Estimant que ses responsabilités nationales lui donnent une vision quelque peu optimiste, il l’assume et a eu envie de la transmettre. « Un basculement est en route. Vous avez montré la puissance du monde agricole. Nous allons entrer dans une nouvelle ère au sein de laquelle l’agriculture et la souveraineté alimentaire seront reconnues et l’agriculture considérée au même niveau que l’environnement », a-t-il ajouté.
Franck Doucet, l’ancien président de l’ADI 38, très actif dans l’organisation du barrage du Châtelard sur l’A48, pense aussi qu’elles vont permettre un revirement. Il y croit sincèrement.
Quant à Jean-François Charpentier, le président de l’ADI 38, il estime que « la balle est dans notre camp. Nous devons continuer à être présents pour nous faire entendre. Nous sommes certainement au début d’un grand livre. A nous de faire en sorte que ses pages correspondent à nos attentes. Nous avons les moyens d’avoir l’opinion avec nous ».

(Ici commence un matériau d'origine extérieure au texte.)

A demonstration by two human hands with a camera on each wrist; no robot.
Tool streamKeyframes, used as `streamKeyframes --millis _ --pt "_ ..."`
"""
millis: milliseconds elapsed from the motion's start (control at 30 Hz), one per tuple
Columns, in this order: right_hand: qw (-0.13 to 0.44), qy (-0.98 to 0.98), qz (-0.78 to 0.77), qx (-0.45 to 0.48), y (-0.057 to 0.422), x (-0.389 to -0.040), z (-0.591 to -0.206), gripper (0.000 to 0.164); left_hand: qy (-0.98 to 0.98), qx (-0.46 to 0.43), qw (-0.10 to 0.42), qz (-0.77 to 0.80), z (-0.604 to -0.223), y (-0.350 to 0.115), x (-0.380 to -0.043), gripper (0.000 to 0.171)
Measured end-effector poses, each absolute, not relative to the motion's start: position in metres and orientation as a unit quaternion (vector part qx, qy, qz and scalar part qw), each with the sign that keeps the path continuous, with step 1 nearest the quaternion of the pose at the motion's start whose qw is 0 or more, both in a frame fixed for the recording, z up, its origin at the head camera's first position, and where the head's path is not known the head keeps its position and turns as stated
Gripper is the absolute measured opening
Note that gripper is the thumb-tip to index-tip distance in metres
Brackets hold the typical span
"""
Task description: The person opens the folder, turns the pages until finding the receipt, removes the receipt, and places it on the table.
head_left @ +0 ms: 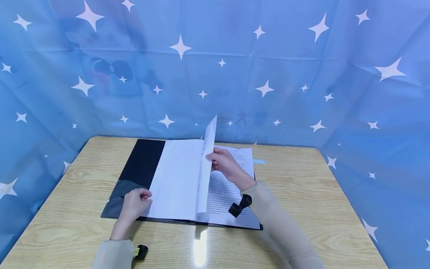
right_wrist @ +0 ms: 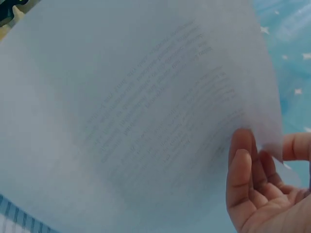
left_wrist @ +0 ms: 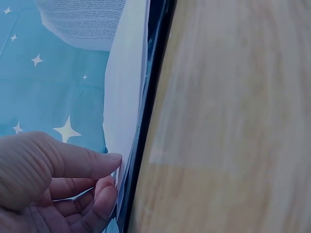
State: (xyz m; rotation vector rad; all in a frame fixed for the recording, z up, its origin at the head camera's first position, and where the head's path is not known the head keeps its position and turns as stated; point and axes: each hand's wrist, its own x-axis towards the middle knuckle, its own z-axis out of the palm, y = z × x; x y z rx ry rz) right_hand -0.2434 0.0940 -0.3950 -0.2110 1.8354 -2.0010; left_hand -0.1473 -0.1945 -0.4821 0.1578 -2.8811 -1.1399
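A black folder (head_left: 142,158) lies open on the table with printed paper in it. My right hand (head_left: 226,166) pinches the outer edge of one sheet (head_left: 205,172), which stands nearly upright along the middle and curves a little. Faint print shows through this sheet in the right wrist view, with the thumb on one side and the fingers on the other. On the left lie turned, blank-looking sheets (head_left: 178,179). My left hand (head_left: 134,203) holds their lower left edge between thumb and curled fingers (left_wrist: 104,199).
More printed pages (head_left: 223,194) lie on the folder's right side. A light blue tab (head_left: 259,161) sticks out beyond their right edge. The wooden table (head_left: 302,186) extends around the folder, and a blue curtain with white stars (head_left: 215,74) hangs behind it.
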Motion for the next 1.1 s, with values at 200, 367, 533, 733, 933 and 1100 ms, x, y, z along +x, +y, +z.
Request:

Géographe et universitaire, Sylvie Brunel s’est exprimée sur le sujet avec un peu plus de hauteur. Mais elle partage leur enthousiasme. Elle a rappelé à l’envie à quel point l’irrigation était indispensable pour continuer de produire en France. Et elle a enjoint les irrigants « à ne pas perdre le bénéfice de cette colère exprimée ». « Il y a une fenêtre d’opportunités qui s’ouvrent à vous. Vous devez être fiers de produire, d’irriguer, de protéger », leur a-t-elle clamé.